ICC Chemical Corporation, New York, USA

    1. None of the terms and conditions contained in this purchase order may be added to, modified, superseded or otherwise altered except by a written instrument signed by an authorized representative of Buyer and delivered by Buyer to Seller, and each shipment received by Buyer from Seller shall be deemed to be only upon the terms and conditions contained in this purchase order except as they may be added to, modified, superseded or otherwise altered by Buyer, notwithstanding any terms and conditions that may be contained in any acknowledgment, invoice, or other form of Seller and notwithstanding Buyer’s act of accepting or paying for any shipment or similar act of Buyer.
    2. If this order is sent to Seller in response to a quotation or an offer of Seller submitted to Buyer, the terms and provisions of this purchase order shall supersede and control all provisions in the quotation and offer of Seller and shall be considered a counteroffer.

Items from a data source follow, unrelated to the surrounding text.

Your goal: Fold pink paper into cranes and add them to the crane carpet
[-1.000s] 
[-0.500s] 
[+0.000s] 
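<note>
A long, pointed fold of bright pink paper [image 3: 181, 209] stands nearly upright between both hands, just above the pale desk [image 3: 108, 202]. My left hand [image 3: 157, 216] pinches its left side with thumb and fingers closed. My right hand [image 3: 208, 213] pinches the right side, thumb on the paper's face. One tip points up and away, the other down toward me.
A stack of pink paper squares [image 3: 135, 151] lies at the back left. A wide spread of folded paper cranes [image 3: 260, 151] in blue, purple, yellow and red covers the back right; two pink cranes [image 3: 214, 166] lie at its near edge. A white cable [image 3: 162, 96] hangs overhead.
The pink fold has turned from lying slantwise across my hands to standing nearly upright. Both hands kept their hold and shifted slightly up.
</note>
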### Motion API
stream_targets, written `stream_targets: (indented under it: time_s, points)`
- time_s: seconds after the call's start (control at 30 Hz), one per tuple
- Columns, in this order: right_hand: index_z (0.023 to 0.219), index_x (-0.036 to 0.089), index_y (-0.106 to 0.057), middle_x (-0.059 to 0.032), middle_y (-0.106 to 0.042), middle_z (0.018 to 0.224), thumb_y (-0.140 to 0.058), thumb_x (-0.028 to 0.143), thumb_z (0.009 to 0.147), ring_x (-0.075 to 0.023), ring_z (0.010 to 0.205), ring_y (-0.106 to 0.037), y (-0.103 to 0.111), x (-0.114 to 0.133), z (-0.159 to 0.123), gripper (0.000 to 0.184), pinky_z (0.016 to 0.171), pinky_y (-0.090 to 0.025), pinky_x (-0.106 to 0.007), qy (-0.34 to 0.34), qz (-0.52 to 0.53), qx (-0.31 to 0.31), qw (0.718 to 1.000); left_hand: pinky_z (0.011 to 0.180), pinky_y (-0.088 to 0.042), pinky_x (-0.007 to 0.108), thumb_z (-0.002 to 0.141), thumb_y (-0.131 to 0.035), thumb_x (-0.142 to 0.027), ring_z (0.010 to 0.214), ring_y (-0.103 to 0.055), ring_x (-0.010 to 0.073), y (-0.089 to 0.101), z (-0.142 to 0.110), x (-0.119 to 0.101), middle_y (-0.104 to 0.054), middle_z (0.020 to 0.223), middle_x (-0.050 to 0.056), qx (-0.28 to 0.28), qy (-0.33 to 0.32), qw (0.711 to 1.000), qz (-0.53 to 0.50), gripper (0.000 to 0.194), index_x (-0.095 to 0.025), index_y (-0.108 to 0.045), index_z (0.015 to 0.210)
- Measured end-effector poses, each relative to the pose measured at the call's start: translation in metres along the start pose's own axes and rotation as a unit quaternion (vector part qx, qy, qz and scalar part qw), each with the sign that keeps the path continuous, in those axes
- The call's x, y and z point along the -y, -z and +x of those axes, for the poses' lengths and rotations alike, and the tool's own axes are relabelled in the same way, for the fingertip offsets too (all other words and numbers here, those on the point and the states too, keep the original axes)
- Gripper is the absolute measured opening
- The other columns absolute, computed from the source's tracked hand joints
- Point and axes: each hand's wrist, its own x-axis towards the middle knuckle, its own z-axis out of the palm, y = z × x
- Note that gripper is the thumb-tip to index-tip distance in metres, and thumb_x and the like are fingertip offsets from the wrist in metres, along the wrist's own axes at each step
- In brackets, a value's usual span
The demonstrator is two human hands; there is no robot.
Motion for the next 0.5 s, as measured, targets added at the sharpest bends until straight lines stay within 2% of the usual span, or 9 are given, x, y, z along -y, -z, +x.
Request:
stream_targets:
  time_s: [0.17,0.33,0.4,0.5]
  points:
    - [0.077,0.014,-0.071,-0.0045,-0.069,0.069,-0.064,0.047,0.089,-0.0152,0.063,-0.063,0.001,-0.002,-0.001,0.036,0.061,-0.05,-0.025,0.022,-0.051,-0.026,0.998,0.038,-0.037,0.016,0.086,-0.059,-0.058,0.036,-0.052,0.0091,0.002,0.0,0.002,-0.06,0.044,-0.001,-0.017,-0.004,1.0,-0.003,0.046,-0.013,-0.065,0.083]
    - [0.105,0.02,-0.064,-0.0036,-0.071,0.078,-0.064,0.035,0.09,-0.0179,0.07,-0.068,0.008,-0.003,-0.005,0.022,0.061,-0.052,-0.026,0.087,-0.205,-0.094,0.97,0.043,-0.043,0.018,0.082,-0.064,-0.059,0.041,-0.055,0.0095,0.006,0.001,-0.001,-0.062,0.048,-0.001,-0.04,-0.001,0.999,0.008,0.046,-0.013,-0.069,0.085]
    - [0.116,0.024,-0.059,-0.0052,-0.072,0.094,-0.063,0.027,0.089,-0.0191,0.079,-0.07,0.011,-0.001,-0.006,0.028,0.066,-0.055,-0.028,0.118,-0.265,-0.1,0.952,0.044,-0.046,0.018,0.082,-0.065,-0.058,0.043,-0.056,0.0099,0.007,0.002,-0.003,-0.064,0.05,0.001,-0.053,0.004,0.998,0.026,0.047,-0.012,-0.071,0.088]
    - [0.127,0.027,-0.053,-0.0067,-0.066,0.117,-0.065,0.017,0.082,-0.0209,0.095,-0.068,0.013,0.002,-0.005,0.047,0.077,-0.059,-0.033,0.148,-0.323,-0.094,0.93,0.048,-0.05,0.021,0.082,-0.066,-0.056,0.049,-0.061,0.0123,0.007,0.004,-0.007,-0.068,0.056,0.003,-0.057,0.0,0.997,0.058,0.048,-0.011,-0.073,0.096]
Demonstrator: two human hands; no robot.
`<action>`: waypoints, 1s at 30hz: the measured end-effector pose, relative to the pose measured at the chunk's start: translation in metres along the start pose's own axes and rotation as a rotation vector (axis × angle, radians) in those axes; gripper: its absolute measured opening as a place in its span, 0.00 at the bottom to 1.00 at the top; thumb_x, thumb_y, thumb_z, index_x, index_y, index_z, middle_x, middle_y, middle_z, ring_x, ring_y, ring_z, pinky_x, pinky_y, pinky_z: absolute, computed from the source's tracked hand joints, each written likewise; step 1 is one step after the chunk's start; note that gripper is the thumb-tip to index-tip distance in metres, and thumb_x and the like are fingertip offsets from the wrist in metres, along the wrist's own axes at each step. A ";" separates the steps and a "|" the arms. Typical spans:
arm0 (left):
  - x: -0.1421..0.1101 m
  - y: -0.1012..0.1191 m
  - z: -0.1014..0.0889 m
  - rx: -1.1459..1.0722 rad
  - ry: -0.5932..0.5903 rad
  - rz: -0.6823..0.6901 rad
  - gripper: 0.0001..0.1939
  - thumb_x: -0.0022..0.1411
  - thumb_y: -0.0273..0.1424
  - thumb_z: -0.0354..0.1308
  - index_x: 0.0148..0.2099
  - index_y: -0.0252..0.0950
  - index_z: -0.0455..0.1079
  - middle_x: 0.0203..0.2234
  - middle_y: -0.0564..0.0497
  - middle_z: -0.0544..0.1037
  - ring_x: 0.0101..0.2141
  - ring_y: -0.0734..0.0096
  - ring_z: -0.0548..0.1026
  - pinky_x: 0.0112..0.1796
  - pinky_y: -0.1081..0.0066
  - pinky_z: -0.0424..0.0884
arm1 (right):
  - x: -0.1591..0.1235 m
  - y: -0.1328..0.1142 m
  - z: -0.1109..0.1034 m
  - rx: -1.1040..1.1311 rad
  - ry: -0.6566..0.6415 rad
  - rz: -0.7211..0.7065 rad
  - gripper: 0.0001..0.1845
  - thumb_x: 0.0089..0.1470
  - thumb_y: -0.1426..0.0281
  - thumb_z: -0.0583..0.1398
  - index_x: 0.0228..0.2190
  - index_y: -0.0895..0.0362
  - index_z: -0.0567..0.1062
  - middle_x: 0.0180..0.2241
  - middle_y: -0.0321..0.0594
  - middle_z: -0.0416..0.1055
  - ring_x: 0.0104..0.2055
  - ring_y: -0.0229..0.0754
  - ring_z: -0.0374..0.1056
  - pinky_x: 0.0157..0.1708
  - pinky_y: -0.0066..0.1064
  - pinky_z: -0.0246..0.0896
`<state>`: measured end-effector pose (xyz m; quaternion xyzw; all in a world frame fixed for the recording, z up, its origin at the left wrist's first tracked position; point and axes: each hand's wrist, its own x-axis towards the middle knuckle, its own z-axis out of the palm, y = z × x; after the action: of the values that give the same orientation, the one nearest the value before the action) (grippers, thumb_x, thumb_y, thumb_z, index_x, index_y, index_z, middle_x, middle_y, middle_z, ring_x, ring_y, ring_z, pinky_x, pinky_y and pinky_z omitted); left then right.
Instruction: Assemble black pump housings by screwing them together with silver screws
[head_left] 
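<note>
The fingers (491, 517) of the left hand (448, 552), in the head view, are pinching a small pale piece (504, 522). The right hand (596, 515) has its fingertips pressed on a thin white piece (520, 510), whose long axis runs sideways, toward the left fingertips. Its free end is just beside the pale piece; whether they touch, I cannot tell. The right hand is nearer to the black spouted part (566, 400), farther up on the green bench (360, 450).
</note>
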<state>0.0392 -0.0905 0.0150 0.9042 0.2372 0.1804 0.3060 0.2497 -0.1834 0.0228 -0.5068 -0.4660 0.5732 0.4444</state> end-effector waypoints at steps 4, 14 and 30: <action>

    3. Seller’s shipment of any of the goods, or performance of any of the services, covered by this purchase order, or Seller’s receipt of any payment made pursuant to this purchase order, constitute Seller’s acceptance of said purchase order (including these Conditions of Purchase) as fully as if Seller had accepted them in writing.
    4. Prices for goods and services covered by this purchase order are firm, except as expressly stated otherwise on Buyer’s order.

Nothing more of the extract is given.